**Dataset content**
/---

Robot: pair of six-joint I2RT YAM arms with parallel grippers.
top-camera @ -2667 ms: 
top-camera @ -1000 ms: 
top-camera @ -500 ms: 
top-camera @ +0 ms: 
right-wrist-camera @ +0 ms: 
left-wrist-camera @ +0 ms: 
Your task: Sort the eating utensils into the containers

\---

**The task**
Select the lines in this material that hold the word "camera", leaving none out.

**Solution**
top-camera @ -2667 ms: 
top-camera @ -1000 ms: 
top-camera @ -500 ms: 
top-camera @ +0 ms: 
right-wrist-camera @ +0 ms: 
left-wrist-camera @ +0 ms: 

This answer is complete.